Croce doesn’t so much state as suggest. Here are a few of these allusive observations. Their power has everything to do with provoking further thought:
Even if they do not enact a story, [Balanchine’s] dancers inhabit a story-world.
As a spectacle, ballet’s Renaissance beauty of proportion is enhanced by the continual defiance of gravity—the force that shapes the cosmos. Thus ballet’s appeal has about it a kind of cosmic heroism. This is repeatedly demonstrated in Balanchine’s work—think of the finale of his Swan Lake.
Dance: the art that names nothing and says everything.
No greater exponent of Horace’s “utile dulci”—poetic sweetness and useful truth—existed than Balanchine. His dances pleasured and instructed audiences as well as dancers.
[Balanchine’s repertory] was from one standpoint a philosophical discourse on ballet, on its merits as both popular entertainment and cultivated art form, on its range of styles and periods, and on its origins—most especially on its origins.
There is no more methodology to dancing [Balanchine] than there is to playing Bach.
The task of the Balanchine scholar is much the same as that of the Leonardo scholar: the deterioration and mutilation of the work make speculation and second-guessing inevitable.
During a visit with Arlene a couple of years ago I mentioned that I’d been reading Katherine Anne Porter, not realizing that Porter was one of the writers she admired most. She told me that in 1952 she’d heard Porter speak at the women’s college she was attending in North Carolina; a treasured possession was a volume the writer had inscribed to her. Arlene had high praise for Porter’s collected letters, which I hadn’t read and which are indeed a kind of masterpiece. Then our talk turned to Ship of Fools, the long novel that Porter worked on for decades. When it finally appeared it became a huge best seller, although many of Porter’s admirers believed and still believe it’s among her weakest work. When I mentioned the widespread criticism of Ship of Fools, Arlene jumped in to disagree. She regarded Ship of Fools as a major achievement. Days later it occurred to me that she might have seen Porter’s endless labors on what many considered an unfinishable project as the model for her own.

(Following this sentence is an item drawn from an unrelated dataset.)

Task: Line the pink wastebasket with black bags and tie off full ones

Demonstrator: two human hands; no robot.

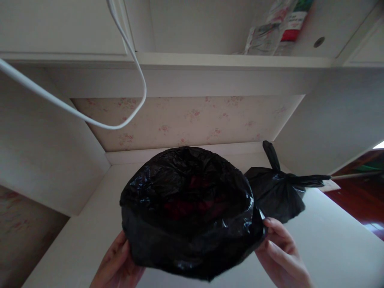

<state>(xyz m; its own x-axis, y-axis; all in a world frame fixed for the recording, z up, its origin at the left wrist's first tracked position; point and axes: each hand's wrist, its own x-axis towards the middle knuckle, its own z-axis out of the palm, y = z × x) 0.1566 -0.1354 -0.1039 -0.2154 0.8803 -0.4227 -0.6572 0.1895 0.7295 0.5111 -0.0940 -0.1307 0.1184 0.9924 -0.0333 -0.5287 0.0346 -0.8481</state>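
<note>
White built-in cabinetry point(36, 132) is seen enclosing a recess on three sides. The back of the recess is papered with pale floral wallpaper point(192, 120). A white shelf point(228, 61) is run across the top of the recess, and crumpled packaging point(276, 32) with red and green print is stood on it. A round hole is seen in the panel just right of that packaging.

The white surface point(330, 240) is spread from the back wall toward the camera. At far right, past its edge, a dark red wooden floor point(366, 200) is shown.

A white cable point(90, 118) is hung in a loop from above at left, in front of the wallpaper, well above the surface.

An open black bag point(186, 216) is held at centre, over the surface; something red is glimpsed inside its mouth. Whether its bottom is rested on the surface cannot be told.

A knotted black bag point(279, 192) is set on the surface just behind and right of the open one, its tied ends pointed up and to the right.

The left hand point(117, 264) is pressed against the open bag's lower left side, palm in. The right hand point(279, 252) is placed at the bag's right edge, its grip closed on the plastic with the fingertips.
</note>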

Once, when asked about the state of the Balanchine book, Croce said it was “done but not finished.” In the arts nothing can ever really be finished, at least not if tradition has any chance of remaining alive. In one of her last essays about the collapse of New York City Ballet, Croce worried that classical ballet couldn’t “survive the contradictions of stasis and stale imitation.” Her work was never static, never stale.